Examination of Witnesses (Questions 480 - 494)



  Q480  Dr Taylor: We have heard rumours that there are problems with free prescriptions in A&E.

  Dame Gill Morgan: I have not heard anything about problems with free prescriptions in A&E.

  Q481  Dr Taylor: One really important argument in favour of abolition to me seems to be that with the greater shift of patients from inpatient care to outpatient care and care in the community, even chemotherapy for cancers and things like that, some very deserving patients are losing the free prescriptions from hospital care and are having to pick them up with outpatient care. Is that not going against the whole of the White Paper's aim and is that not an extra strong reason for abolition?

  Dame Gill Morgan: It depends. There are different ways of funding those. What a significant number of hospitals do is buy the package which provides the free prescription and the home therapy so that people are still treated as an outreach from hospital, in which case those drugs are not charged through an NHS prescription. It is provided in the same way it would be provided if you were admitted as an inpatient on that oncology ward.

  Q482  Dr Taylor: Is that widely known?

  Dame Gill Morgan: It varies from drug to drug. Obviously, if it is a drug that you can take orally then you may be in a different position, but what we are trying to do is take more of the infusions of cancer drugs into people's homes because if you are feeling pretty rotten, you are feeling pretty sick, you are better off feeling pretty rotten and sick in your own home and having care provided in your own home, but it is outreach.

  Q483  Dr Taylor: It was oral agents I was talking about because there are more and more chemotherapy agents transferring from intravenous to oral.

  Dame Gill Morgan: Yes, but you are again in the position that if you are going to do that, and particularly through a GP's prescription, the GP has to feel comfortable and competent about using those drugs, and therefore it depends whatever shared protocols are developed locally.
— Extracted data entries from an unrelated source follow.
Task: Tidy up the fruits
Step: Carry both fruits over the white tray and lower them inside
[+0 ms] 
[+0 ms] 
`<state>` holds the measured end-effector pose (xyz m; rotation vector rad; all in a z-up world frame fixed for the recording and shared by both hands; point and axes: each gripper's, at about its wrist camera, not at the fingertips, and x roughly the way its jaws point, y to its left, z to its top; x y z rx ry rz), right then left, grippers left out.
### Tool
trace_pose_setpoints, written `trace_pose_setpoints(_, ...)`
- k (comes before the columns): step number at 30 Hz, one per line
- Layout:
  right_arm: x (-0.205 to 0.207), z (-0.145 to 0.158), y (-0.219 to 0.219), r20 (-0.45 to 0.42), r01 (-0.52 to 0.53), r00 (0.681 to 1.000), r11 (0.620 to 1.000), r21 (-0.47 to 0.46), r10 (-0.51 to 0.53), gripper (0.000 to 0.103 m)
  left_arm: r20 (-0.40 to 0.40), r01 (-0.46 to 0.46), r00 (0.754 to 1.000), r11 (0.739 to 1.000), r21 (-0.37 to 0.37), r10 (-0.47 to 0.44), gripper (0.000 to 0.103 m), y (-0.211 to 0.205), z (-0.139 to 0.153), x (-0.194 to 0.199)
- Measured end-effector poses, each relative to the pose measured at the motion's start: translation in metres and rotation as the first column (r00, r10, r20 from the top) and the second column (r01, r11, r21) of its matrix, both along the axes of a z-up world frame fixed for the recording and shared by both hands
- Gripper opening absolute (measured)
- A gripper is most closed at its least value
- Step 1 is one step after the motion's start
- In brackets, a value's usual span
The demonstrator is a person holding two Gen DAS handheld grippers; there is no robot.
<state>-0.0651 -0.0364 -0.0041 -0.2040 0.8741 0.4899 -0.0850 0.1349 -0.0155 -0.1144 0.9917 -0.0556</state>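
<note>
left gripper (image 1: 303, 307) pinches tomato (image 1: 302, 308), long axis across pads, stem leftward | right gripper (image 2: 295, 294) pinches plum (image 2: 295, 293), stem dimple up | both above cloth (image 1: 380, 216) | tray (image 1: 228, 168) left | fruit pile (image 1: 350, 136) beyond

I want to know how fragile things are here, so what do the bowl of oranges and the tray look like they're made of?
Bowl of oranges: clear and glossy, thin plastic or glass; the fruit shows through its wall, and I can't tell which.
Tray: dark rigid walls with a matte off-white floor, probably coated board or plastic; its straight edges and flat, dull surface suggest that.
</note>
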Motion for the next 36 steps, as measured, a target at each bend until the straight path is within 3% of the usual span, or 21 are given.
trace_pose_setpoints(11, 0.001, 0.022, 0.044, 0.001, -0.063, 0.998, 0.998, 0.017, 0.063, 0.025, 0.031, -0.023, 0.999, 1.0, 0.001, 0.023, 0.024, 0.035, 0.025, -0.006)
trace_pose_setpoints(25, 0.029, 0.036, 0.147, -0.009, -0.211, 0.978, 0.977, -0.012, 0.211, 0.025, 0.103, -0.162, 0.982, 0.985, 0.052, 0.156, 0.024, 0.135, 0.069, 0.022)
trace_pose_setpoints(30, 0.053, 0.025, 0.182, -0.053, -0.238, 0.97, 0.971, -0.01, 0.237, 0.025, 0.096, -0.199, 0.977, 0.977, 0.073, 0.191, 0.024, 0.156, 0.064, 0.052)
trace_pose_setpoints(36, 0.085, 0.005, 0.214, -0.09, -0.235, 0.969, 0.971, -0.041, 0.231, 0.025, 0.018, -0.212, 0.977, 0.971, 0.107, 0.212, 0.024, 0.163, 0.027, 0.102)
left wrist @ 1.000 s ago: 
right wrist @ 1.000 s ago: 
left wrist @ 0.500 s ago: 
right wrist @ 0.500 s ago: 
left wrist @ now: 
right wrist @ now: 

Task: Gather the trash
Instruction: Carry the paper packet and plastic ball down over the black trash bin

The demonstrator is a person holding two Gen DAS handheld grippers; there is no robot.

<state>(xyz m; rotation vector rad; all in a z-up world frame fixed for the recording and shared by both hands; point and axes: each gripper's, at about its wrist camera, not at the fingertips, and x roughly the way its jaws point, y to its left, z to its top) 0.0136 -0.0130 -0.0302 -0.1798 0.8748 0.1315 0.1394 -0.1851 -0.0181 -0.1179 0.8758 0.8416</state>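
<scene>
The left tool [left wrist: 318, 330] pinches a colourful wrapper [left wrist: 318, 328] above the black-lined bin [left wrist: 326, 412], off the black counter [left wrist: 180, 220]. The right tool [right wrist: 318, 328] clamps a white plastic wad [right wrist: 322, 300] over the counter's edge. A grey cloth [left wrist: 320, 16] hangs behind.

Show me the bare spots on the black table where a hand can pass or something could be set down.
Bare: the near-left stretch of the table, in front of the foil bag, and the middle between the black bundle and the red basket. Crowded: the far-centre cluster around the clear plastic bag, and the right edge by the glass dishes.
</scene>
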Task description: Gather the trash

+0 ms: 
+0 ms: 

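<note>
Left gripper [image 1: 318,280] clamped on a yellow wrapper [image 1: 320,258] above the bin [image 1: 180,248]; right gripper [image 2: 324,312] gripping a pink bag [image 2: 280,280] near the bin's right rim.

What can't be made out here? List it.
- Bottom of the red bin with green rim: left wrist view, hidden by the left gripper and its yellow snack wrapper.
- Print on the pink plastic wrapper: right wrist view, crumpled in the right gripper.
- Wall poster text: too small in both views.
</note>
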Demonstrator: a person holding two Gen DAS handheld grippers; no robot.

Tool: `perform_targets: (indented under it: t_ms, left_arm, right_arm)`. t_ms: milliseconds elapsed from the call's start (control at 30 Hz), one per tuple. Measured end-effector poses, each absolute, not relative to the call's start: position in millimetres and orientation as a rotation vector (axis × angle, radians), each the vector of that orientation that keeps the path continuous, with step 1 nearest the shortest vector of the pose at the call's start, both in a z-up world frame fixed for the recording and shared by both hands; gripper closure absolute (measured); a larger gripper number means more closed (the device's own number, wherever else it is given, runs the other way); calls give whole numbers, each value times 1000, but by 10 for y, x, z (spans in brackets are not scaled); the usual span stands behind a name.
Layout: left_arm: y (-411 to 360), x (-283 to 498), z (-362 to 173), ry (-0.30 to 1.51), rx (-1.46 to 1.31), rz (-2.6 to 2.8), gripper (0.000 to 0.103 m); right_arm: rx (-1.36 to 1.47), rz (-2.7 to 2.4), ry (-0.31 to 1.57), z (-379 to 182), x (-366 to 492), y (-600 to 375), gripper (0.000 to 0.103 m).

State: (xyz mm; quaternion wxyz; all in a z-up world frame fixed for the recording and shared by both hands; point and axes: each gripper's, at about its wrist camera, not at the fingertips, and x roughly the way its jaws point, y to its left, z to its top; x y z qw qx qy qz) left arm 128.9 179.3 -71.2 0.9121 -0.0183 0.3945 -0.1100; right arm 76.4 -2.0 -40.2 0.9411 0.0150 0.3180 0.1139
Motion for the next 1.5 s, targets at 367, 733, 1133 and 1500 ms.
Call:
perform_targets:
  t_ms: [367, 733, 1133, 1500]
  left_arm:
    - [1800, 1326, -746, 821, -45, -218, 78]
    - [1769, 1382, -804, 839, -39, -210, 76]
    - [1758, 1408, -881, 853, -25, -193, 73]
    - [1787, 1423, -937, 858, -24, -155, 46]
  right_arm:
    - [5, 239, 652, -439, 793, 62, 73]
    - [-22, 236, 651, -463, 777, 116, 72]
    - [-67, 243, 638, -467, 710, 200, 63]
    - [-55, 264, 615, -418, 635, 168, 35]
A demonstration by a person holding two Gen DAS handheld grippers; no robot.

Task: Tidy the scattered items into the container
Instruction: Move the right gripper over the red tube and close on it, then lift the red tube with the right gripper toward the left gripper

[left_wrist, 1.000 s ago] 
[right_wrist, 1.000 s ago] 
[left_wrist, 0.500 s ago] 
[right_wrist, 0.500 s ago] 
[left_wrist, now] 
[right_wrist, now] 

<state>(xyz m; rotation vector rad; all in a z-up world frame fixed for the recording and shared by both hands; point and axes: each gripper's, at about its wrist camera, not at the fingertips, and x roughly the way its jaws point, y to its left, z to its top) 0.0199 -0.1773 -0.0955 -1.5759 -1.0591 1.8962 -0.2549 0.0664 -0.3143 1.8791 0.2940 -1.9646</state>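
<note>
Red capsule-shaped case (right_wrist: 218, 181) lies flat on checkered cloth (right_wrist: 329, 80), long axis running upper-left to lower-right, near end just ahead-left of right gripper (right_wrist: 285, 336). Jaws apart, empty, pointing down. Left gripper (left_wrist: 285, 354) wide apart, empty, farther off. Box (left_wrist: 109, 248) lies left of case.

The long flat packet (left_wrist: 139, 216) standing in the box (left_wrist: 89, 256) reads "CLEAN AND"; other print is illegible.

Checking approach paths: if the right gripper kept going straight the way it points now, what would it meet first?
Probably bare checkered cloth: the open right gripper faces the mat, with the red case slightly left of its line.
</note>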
For many of the more complicated drugs I think it is quite appropriate if GPs say, "We are not prepared to be part of a share-care protocol", and therefore the care is still provided as hospital care even though it is provided on an outpatient basis.

  Q484  Dr Taylor: Correct me if I am wrong but if a consultant gives an outpatient prescription to an outpatient, that still calls for a charge, does it not?

  Dame Gill Morgan: It depends on how it is prescribed. A lot of outpatient prescriptions are still taken within the hospital and people still come in to take some of the therapy. If they are on continuous oral treatment that would be prescribed as a script either by the consultant or by the GP who will continue that. There is a range, depending on whether it an oral type of therapy or whether it is maintenance. It is much more complicated because where in the system you will come depends on the drug, the disease, the stage and a whole set of things.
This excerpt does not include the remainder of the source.